Seul un effort collectif, mêlant politiques publiques, éducation, santé et responsabilité, pourrait garantir que les écrans restent des outils d’apprentissage et de divertissement. Or aujourd’hui nous constatons qu’ils sont plutôt des facteurs de déséquilibre pour les générations futures. Les fabricants de logiciels ont aussi des responsabilités qui devraient leur être rappelées. La tâche est immense. De la place des travailleurs sociaux il reste aussi beaucoup à faire. Pourtant une maitrise des écrans donne des résultats probants pour la scolarisation des enfants de la maternelle au collège.

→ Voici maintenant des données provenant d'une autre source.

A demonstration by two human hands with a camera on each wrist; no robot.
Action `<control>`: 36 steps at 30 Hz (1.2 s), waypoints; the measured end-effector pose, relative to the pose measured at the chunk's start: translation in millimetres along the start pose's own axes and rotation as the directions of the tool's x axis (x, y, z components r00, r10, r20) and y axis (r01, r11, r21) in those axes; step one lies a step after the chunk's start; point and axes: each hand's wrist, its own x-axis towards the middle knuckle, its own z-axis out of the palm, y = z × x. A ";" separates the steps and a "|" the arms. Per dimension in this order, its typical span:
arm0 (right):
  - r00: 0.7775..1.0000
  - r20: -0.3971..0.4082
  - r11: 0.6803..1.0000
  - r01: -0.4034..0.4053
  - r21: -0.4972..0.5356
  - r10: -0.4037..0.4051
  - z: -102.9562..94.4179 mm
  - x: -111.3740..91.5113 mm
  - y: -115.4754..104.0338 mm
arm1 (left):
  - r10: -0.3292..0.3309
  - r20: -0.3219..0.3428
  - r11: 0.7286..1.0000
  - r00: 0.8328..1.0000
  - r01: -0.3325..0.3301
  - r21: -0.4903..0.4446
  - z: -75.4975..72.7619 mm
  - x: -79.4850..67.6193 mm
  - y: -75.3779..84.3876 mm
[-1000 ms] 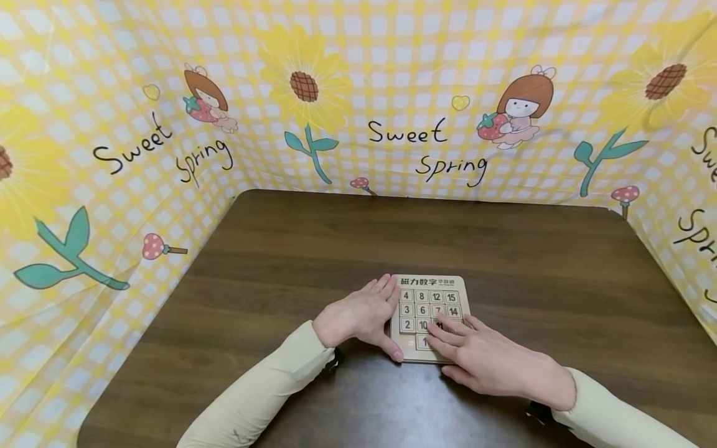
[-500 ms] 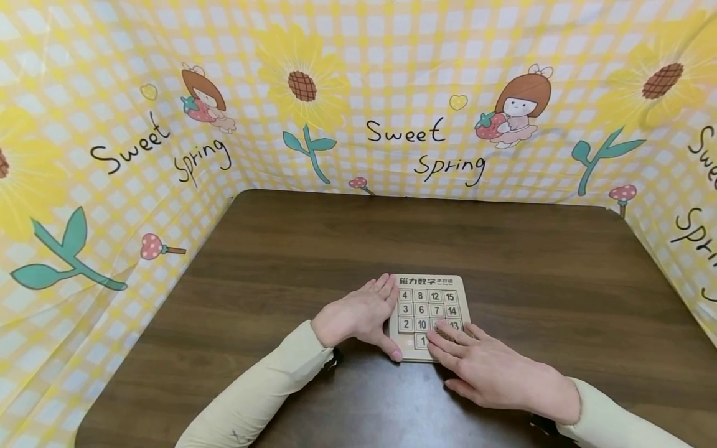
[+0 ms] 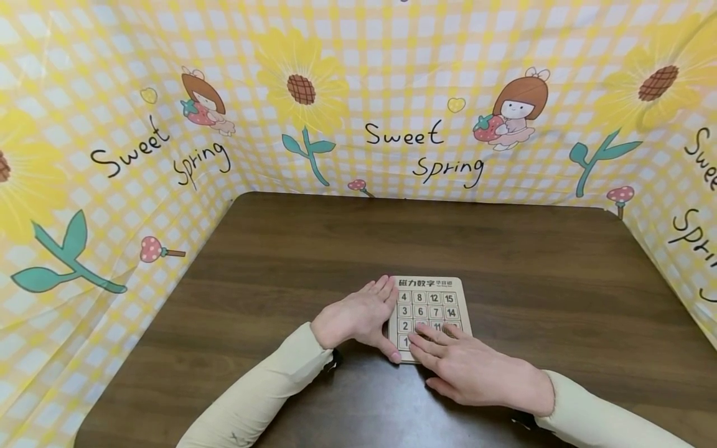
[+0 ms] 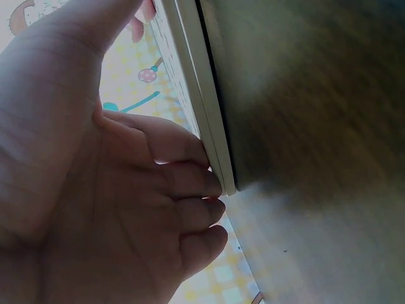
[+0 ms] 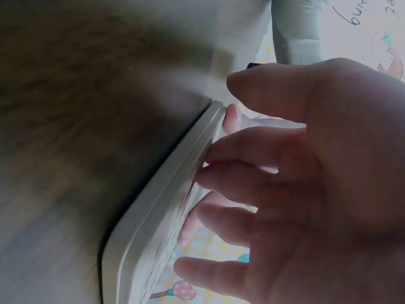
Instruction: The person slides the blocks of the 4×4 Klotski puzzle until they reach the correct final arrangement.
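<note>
A flat wooden number-slide puzzle lies on the table, its numbered tiles in rows under a printed heading. My left hand braces its left edge, straight fingers along the upper side and thumb at the lower left corner. In the left wrist view, the fingers touch the board's side. My right hand reaches over the lower right part, fingers extended and fingertips on the bottom rows. Tile 1 sits in the bottom left corner, beside those fingertips. Several lower tiles are hidden under the right hand.
The dark wooden table has rounded corners. A yellow checked cloth printed with flowers and figures hangs around its back and sides. Light sleeves cover both forearms.
My right hand first drew back slightly, then moved left across the bottom row. Tile 1 has slid left into the corner under tile 2. The left hand keeps its place.
</note>
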 end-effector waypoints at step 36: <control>0.999 0.007 0.996 -0.049 0.069 0.049 -1.0 -21.9 7.8 | -0.003 0.002 1.000 1.000 0.003 -0.003 0.6 -0.3 -0.6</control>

Il ne faut surtout pas baisser les bras sur ce sujet.
Sources
- Dossier de l’Association Française de Pédiatrie Ambulatoire
- Enabee : étude nationale sur le bien-être des enfants | Santé Publique France
Photo :



2 réponses
Je fais de l’aide aux devoirs avec une élève de cm2. Elle me montre ses cahiers et là, surprise!
Pour avoir un récapitulatif en vidéo, il faut scanner un qr code!!
Si l’éducation nationale s’y met..
Merci beaucoup pour cet article. Je ne connaissais pas le PSFP .Ça peut être intéressant s’il se déroule à des moments adaptés à la vie professionnelle des parents. Lorsque vous êtes en emploi précaire,vous êtes dépendants des jours et horaires des missions proposées si vous voulez avoir un salaire. Or, je constate que nombre de services n’interviennent que de 9 h à midi et de 14h à 17 h,y compris les services de PMI.
C’est compréhensible vis à vis des salariés mais incompatible avec la vie des familles en difficulté.
De plus, il me semble à première vue que les parents doivent comprendre et parler un peu français,et savoir lire. Ce n’est pas le cas dans de nombreuses familles que je côtoie.